In fifth grade a lifeguard approaches me and says, "Little girl, get out of the pool, you're polluting the water."

The list goes on, but guess what? I went back and became a lifeguard and managed that same swimming pool. I'm a Psychology teacher now, and I can honestly tell you that some of the stuff I endured as a kid has made me a better teacher, friend, counselor to my students. If I see a kid in pain, I try to alleviate it. Sincerely, Sue C.

*****

Ed's Response: It was strange reading about your experience at the Beach, Sue. Years ago I wrote a little piece suggesting that flakers register with their local Coast Guard stations. In the event beaches needed to be cleared in a hurry, one or two flakers popping up out of the surf, screaming their lungs off, could effectively supplement the Coast Guard's entreaties for civilians to get lost.

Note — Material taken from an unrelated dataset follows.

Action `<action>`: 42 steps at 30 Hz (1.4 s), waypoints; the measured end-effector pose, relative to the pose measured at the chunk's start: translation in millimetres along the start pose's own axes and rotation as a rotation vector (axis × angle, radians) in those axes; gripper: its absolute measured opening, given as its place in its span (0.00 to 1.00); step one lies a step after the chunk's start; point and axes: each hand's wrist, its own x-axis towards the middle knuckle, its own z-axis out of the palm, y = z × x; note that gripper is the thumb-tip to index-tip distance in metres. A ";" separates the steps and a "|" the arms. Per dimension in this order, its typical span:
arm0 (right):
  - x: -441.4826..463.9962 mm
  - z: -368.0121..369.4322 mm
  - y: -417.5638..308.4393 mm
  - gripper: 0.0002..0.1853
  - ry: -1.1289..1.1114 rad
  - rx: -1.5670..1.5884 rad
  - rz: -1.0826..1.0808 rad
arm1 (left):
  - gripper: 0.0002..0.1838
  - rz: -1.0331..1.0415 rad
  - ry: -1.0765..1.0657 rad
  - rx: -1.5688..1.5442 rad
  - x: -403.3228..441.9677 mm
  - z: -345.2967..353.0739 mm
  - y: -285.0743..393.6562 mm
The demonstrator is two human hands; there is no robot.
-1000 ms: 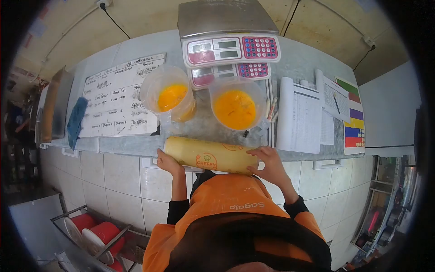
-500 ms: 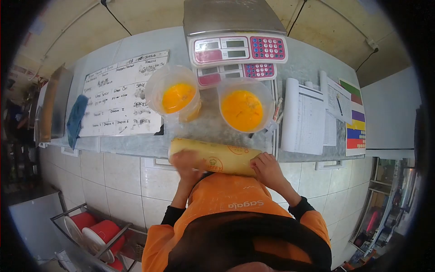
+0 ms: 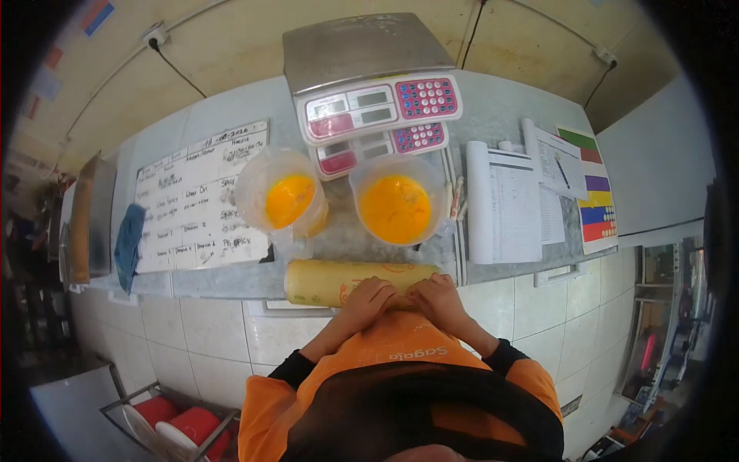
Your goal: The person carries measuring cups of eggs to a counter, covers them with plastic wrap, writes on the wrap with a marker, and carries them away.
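A thick yellowish roll of cling film [image 3: 327,283] with red and green print lies along the front edge of the table, close to the apron. At the roll's near side, right of its middle, my left hand [image 3: 371,302] has its fingers curled and pressed onto the film. Beside it, almost touching, my right hand [image 3: 437,299] is closed with fingertips pinched at the film near the roll's right end. Behind the roll stand two clear plastic jugs, the left jug [image 3: 250,192] and the right jug [image 3: 360,181], both holding orange-yellow liquid that looks like beaten egg.
A pink-and-white digital scale [image 3: 377,108] stands behind the jugs. On the left lie a handwritten whiteboard [image 3: 185,223] and a blue cloth [image 3: 129,242]. Paper sheets [image 3: 500,223] and a colour chart [image 3: 596,200] lie on the right. Red-and-white containers [image 3: 196,427] sit low left.
My left hand has moved right along the roll, from near its left end to beside my right hand. The camera view has shifted slightly, so the table sits lower.
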 end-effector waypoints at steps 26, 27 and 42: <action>75.7 1.3 79.1 0.10 0.662 0.732 0.218 | 0.12 0.135 -0.271 0.105 0.0 -26.6 -4.1; 73.7 -2.9 77.3 0.09 0.606 0.725 0.218 | 0.12 0.133 -0.270 0.103 0.5 -23.3 -4.4; -17.2 -1.4 40.6 0.09 0.161 -0.087 -0.223 | 0.10 -0.053 -0.320 0.181 16.7 -34.5 19.2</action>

I'm sorry you are not responding to any medications right now. You didn't say, but I imagine you've tried a number of medications in 42 years! Does the derm believe you have just become immune to the effects of the medicines?

Going back to be the lifeguard at the swimming pool from which you were ousted is a delightful story of comeuppance, the kind of thing we dream about. Would you say—since you are a psychology teacher now—that one of your coping methods has been "implosion therapy?" If I remember my Psych 101, the example of implosion therapy was throwing the person who fears snakes into a pit of snakes. It sounds as though you have not let your P stop you from doing the kinds of things other flakers shy away from; e.g., the beach, lifeguarding.

Though you mentioned you have taken antidepressants, you did not say you were taking them now, so I presume you are not. There have been a number of email exchanges here about P and depression (clinical and otherwise). They are in the Archives under "Depression."